*Exercise directions:* Print the listing below exactly, minus its pictures.

*Collected data:*
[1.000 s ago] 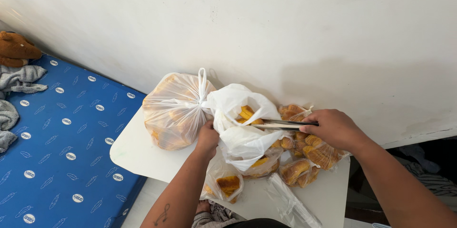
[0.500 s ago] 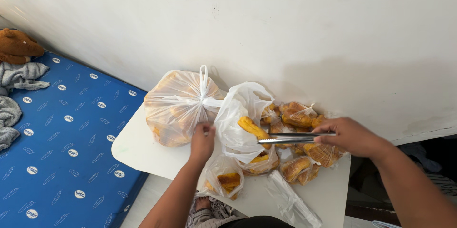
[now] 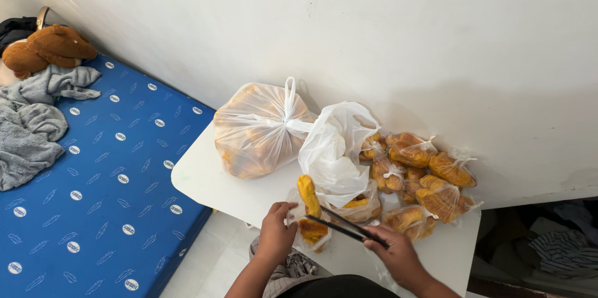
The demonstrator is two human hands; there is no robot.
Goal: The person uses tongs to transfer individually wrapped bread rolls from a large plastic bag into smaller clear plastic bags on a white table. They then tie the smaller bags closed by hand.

*Finished task:*
[1.000 s ago] 
[0.500 s ago] 
[now] 
The demonstrator is two human hands; there is no robot.
Goal: The person uses tongs to transfer individually wrapped bread rolls from a large plastic bag into smaller clear plastic bags on a white table. They then tie the smaller bags closed by hand.

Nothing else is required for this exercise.